If you copy all their mechanics and leave the artwork the same, that still sounds like copying.

But can't you come up with different mechanics? There are thousands of things that go on in a kitchen, and the games are just a simplified model of that. Special requirements like vegetarian, vegen, nut free, etc. Different methods of cooking. Different skills/attributes for the cooks. Different types of meal maybe, cooked to order, buffet, or maybe a combination of both.

If look at the games out already, there are dozens of things you can say are very similar to another given example. And a lot have very similar mechanics, I can often pick up a game, go “I don't care” to the tutorial instructions as try to skip them as fast as possible, glance at the keyboard bindings and off I go. But each is recognisably different.

To not be a copyright violation, it should be far enough to look like an accident. Posting a confession about knowing the game's similarity here would be used as evidence after a quick web search. I would advice against it, but either way, an original game will be more succesful at standing out.

For a part of a game to be patentable and receive a more far reaching protection than copyright, it has to solve a real-life problem as a thing or method. The inventor must also have applied for the patent before showing it to the public. LEGO failed to claim copyright violation in a case where the defender making LEGO compatible products ascended the product from artwork into invention, for which the producer had not applied for any patent. If the physical analogy for game rules is a boardgame, then it's artistic work and no patent would be approved. Just like a soup recipe that comes and goes by accident all the time depending on what's left in the fridge. If the game however comprises an advanced method for video compression, the patent of that technique would refer to a dedicated machine for making the video take less space.
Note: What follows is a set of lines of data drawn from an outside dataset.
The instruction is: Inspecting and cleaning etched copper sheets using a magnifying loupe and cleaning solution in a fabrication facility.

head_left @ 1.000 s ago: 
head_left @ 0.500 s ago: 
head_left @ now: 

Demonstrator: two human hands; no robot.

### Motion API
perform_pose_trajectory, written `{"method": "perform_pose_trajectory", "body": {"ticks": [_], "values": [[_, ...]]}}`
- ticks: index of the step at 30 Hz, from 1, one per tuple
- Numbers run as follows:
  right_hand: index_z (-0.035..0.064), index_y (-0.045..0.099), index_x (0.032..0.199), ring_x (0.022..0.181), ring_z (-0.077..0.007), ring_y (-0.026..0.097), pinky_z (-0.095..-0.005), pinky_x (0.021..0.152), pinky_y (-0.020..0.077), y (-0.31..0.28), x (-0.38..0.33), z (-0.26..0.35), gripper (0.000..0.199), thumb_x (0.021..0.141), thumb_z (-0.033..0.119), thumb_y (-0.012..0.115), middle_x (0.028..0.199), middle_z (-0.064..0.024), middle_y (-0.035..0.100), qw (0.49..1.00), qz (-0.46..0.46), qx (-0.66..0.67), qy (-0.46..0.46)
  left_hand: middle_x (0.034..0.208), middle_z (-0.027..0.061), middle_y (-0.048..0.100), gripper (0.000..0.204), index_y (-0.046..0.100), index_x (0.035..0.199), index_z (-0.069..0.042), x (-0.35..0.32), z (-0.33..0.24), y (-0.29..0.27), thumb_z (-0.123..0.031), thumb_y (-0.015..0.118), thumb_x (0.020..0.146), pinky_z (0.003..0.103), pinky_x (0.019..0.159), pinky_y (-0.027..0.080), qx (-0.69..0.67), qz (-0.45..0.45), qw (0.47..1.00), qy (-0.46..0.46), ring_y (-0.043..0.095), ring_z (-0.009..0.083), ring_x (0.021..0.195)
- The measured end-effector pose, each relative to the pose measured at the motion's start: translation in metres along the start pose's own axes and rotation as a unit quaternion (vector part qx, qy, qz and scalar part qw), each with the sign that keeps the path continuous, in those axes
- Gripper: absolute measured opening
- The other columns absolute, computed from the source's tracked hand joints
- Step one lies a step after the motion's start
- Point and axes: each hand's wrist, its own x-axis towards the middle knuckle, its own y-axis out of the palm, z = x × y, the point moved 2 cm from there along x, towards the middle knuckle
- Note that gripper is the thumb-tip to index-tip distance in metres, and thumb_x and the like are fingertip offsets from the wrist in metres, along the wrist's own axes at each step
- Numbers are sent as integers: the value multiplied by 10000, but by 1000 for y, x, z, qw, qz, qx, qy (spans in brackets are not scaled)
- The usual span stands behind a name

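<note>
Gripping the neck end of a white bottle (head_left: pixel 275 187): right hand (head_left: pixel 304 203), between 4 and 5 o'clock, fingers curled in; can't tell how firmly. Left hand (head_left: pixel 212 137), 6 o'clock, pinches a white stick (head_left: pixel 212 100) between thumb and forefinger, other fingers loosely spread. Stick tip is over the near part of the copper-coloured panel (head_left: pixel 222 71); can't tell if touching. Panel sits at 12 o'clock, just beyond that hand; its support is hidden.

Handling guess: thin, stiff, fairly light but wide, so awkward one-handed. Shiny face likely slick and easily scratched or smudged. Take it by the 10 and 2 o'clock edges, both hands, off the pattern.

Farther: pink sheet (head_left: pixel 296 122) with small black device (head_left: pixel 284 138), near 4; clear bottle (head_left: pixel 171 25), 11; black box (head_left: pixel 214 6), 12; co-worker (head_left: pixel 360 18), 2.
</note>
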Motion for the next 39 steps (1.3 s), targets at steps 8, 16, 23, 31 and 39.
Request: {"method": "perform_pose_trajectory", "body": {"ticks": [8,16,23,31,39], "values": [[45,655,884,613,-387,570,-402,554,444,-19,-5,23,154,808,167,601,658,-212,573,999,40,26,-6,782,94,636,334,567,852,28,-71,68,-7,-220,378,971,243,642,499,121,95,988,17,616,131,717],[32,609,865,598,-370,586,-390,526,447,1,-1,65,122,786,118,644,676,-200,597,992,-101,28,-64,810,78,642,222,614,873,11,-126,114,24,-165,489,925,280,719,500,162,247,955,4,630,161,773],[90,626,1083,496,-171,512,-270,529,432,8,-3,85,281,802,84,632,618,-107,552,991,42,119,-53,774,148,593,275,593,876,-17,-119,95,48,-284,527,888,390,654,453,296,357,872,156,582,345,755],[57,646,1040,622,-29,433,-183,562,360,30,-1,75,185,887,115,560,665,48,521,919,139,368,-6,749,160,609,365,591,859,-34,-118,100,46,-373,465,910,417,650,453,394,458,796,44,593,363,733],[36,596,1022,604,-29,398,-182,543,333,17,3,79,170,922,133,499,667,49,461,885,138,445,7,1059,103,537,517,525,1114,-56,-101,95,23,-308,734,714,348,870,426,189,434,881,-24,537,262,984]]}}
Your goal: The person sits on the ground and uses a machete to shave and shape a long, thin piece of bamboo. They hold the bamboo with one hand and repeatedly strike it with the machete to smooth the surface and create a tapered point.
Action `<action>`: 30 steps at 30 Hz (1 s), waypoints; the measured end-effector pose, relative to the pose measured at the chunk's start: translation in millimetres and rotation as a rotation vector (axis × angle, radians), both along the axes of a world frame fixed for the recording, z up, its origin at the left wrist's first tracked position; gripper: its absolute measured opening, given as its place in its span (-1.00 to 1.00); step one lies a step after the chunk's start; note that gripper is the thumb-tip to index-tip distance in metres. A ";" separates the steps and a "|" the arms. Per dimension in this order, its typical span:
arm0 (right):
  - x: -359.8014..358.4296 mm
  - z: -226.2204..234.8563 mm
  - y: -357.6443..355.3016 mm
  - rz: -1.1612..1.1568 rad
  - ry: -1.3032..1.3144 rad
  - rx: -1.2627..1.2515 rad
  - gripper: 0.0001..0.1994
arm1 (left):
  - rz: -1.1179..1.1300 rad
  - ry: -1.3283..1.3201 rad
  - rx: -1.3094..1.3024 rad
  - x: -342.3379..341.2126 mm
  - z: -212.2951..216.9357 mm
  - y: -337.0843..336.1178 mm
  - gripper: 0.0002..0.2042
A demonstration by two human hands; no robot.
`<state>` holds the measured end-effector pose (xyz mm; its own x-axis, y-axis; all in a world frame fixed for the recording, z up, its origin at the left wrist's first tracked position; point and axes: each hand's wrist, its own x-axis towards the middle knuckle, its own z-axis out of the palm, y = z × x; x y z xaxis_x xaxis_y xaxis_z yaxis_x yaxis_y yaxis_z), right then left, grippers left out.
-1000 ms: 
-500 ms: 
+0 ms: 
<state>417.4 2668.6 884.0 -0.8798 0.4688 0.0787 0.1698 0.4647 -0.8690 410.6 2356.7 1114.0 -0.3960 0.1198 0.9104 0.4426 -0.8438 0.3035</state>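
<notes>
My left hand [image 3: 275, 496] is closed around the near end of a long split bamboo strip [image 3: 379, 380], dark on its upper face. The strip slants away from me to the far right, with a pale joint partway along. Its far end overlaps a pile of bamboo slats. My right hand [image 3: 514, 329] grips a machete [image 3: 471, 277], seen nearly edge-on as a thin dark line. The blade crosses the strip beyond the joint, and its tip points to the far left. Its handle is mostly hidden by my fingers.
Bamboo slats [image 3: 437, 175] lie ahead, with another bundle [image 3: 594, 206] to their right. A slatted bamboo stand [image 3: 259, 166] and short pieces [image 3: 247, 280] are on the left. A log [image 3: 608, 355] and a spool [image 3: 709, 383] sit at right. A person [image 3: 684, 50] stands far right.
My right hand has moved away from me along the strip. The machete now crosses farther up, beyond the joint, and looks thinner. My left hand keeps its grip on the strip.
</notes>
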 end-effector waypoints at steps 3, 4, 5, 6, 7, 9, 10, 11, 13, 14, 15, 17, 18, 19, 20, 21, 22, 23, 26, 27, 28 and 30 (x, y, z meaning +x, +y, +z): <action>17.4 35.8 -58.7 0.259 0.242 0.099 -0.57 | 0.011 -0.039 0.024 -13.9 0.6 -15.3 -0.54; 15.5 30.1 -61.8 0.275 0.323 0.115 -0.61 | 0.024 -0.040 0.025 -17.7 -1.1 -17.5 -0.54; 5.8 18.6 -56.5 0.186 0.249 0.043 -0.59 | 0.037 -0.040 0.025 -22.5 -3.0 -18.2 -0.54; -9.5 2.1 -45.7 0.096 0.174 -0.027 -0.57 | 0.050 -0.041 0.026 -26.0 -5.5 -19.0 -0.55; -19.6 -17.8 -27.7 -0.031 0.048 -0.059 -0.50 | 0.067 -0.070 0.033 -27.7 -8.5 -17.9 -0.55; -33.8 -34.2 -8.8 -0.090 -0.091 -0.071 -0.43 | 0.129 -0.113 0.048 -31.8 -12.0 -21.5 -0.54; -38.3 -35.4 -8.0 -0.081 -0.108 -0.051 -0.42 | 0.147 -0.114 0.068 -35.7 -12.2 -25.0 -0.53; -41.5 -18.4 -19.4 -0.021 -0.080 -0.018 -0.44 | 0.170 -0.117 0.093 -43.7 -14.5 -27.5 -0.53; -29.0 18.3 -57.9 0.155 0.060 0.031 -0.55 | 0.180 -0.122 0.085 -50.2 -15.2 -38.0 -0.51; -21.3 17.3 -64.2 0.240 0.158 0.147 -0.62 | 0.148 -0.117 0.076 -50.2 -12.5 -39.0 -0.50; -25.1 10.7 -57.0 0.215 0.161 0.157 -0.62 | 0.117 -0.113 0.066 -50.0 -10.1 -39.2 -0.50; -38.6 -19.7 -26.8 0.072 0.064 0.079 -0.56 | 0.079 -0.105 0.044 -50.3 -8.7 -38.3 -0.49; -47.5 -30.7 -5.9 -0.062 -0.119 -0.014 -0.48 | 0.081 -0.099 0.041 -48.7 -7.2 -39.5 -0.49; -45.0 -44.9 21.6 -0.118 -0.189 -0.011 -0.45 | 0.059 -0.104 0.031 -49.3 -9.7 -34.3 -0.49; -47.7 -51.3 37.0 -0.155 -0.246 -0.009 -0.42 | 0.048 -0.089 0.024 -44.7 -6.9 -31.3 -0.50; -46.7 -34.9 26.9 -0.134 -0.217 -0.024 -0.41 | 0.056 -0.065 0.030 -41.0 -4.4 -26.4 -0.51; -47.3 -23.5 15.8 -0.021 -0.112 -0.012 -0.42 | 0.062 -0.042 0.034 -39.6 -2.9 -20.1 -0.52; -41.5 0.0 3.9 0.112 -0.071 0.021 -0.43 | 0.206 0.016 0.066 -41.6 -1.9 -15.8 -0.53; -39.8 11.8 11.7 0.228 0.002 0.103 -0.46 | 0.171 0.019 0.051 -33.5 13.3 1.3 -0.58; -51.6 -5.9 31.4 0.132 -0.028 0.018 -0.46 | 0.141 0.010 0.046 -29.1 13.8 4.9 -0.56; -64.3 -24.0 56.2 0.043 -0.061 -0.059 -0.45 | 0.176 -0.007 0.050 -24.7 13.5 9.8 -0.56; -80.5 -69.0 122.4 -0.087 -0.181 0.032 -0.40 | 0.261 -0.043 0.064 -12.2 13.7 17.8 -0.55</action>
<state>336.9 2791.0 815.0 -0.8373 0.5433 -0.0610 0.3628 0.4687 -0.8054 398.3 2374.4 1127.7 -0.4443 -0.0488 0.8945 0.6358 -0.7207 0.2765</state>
I'm not a lawyer, but I have written a patent application as a part of my old job. Everything is a gray area when dealing with firmware for mobile phones because it's often competing against dedicated hardware solutions running the same methods. The same applies to computer games that are essentially simplified simulations of the real world. Both worlds have trolls.

Laws are fuzzy and constantly changing, so don't ever think that you're safe from a single detail. Sweden even has an unused law against extremely morally wrong actions, which could counter any loophole being exploited.